If I divide variance by square miles does that reasonably represent hilliness?

The preliminary results seem decent, with the highest values being places like Colorado, Hawaii, Montana, etc.

One Answer

You might want to check out the concept of rugosity, specifically the Arc-chord ratio (Du Preez, 2015). Basically, you take the area of a triangulation of the surface and the plane-of-best-fit to the edges of the surface.

Note that the fractal dimension is important: as the surface resolution increases, the surface area of its triangulation approaches infinity, so your entire dataset needs to have the same resolution. You don't mention which dataset you're using but SRTM would be ideal. The solution is robust to instances, like that mentioned by a commenter, where there's a single, tall structure on a mostly-flat terrain.

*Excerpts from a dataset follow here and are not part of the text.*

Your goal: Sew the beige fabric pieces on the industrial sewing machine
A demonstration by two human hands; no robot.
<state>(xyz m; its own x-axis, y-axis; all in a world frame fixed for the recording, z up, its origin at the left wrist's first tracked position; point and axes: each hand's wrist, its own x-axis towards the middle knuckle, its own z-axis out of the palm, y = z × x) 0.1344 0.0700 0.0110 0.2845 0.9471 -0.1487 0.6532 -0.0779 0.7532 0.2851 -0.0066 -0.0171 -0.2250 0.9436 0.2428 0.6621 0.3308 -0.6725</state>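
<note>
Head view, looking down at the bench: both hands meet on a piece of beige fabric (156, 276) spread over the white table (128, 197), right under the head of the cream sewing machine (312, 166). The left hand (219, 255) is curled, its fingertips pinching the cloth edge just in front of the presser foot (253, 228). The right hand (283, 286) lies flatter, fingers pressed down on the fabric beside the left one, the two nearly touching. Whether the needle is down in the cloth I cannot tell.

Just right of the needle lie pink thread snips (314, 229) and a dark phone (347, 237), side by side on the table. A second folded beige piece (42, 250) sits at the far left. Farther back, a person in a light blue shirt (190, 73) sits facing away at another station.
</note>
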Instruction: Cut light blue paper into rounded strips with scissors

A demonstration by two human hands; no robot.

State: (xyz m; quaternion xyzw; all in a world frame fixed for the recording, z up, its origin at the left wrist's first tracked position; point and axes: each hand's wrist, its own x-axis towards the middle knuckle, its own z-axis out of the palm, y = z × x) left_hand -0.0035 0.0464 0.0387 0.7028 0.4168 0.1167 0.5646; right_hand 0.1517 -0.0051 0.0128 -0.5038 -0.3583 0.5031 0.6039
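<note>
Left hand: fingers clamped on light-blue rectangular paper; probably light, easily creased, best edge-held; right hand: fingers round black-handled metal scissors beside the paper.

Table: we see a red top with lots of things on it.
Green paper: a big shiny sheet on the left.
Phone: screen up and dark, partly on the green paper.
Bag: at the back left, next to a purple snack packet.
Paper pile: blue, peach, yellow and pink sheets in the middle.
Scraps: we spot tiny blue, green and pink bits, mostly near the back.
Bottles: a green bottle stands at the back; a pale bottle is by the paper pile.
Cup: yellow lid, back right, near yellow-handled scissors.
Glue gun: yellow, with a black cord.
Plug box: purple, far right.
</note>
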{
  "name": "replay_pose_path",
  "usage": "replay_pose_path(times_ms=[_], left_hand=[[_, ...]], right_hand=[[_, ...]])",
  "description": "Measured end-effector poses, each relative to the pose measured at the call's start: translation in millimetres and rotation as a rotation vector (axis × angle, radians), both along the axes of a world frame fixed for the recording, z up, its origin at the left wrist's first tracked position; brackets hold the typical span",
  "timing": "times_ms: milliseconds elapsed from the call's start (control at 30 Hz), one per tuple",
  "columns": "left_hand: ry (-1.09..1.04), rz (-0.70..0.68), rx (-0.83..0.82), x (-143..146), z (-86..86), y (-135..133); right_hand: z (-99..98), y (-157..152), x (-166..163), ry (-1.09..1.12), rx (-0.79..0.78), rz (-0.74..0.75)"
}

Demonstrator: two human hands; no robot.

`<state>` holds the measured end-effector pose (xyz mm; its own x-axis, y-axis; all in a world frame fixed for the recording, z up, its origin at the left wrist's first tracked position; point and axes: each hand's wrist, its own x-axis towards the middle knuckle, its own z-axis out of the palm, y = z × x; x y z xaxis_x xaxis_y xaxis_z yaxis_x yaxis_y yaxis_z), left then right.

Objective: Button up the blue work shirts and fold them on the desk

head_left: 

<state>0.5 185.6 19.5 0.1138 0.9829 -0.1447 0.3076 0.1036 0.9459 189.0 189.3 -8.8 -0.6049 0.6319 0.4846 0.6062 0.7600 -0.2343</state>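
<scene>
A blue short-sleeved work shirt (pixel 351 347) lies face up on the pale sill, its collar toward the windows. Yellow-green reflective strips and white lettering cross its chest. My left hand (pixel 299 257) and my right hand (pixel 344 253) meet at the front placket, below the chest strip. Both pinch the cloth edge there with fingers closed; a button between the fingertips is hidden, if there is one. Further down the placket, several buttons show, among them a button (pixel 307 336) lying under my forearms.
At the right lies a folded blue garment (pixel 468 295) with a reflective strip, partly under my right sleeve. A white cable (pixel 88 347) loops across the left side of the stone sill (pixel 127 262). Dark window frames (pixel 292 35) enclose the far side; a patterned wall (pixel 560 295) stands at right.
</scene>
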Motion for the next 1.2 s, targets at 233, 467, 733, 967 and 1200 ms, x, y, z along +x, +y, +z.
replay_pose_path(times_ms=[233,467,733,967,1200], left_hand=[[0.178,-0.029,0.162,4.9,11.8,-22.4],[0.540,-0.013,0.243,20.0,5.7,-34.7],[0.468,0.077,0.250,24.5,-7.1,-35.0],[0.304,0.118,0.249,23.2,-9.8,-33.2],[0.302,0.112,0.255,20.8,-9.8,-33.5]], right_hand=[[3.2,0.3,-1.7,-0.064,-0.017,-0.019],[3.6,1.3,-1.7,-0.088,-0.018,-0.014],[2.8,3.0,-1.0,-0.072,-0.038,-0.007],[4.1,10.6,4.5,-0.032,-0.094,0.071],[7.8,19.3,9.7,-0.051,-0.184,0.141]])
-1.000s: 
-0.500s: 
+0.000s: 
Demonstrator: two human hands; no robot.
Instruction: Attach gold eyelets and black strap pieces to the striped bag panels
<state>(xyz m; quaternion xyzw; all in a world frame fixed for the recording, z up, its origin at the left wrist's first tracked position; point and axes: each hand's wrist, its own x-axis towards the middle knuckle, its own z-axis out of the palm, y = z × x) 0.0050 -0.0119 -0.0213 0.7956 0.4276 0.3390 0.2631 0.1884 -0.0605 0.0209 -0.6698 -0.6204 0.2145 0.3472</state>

The algorithm should be fairly simple to implement in R (though I'm not able to post example code -- I've implemented it in C++ using the same general approach):

  1. Convert the cells in the county to points, with the elevation as Z.
  2. Perform a 3D Delaunay triangulation on the points.
  3. Sum the area of the facets of the triangulation (one side only, obvs.)
  4. Extract the points from the exterior ring of the triangulation and compute the plane-of-best-fit for those points, with the same bounding polygon as the triangulation.
  5. Take the ratio of the areas of the triangulated surface and the POBF. This is the ACR.

One issue I foresee is the the memory requirement for geometric operations on the county level. You might have to down-sample the elevation raster or break up the work into smaller chunks and aggregate the result. You could run the entire country at some sampling resolution and then perform zonal statistics on the result by county.

(Note: I'm not certain that this is a good strategy and look forward to hearing from other members why that might or might not be so.)